Puis, une deuxième progression à thème constant qui s’associe à la première, puisque les sous-thèmes 1(ce caporal), 2(le suivant) et 4(le quatrième) sont repris à leurs tours:

-                                 ce caporal : il était …, il avait ouvert ;

-                                 le suivant : il tenait, il renversa ;

-                                 le quatrième : il s’arrêta, il s’accroupit.

La combinaison des progression s’illustre la manière suivante :

          Les     quatre        soldats

 

ce caporal

 

- il était

 

- il avait ouvert

                     

  - le suivant

 

                   - il tenait

 

                   - il renversa

                                   

                                           - le troisième  

                                                             - le quatrième

                                                            

                                                  - il s’arrêta

                                                  - il s’accroupit

3.2.5 Ruptures thématiques

Il arrive que le thème d’une phrase ne puisse pas être rattaché au contexte précédent ; il y a alors un phénomène de rupture, comme dans les deux exemples suivants :

Ex. 1 : « Je restai là, couché dans l’herbe, sans force, jusqu’à ce que mes battements eussent repris un rythme normal. Un vol de canards passa  au-dessus de moi, très bas, à  une vitesse vertigineuse, troublant le silence de leur grotesque ²coin-coin². »      

                        (D. Decoin, Un taxi mauve)

Ex. 2 :  « Revenue à elle, elle revit le fantôme, ou la statue comme elle dit toujours, immobile, les jambes et le bas du corps dans le lit, le buste et les bras étendus en avant, et entre ses bras son mari, sans mouvement. Un coq chanta. »

                               (Mérimée, Romans et nouvelles).

Dans l’exemple 1, du thème je  on passe  au thème un vol de canards, thème qui n’a aucun rapport avec le premier.

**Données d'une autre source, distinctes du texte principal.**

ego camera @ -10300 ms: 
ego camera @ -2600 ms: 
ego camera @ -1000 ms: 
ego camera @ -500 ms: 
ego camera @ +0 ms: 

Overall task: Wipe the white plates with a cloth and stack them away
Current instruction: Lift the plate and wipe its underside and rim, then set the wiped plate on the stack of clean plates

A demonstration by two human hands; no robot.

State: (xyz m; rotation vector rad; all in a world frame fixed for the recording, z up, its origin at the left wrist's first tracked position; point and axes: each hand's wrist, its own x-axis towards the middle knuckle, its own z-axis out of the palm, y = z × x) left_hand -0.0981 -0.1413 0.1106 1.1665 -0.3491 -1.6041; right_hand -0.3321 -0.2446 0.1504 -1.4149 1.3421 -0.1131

Dans l’exemple 2, on parle d’abord d’elle, puis d’un coq. Il y a certainement une relation entre les deux : la scène doit se passer aux premières heures de l’aube, quand les coqs commencent à chanter. Il n’empêche que la juxtaposition de ces deux thèmes est assez surprenante. C’est parce que ce passage d’un thème à l’autre est surprenant – au moins pour le lecteur pressé qui se contente d’une saisie superficielle du texte – que l’on parle de rupture thématique.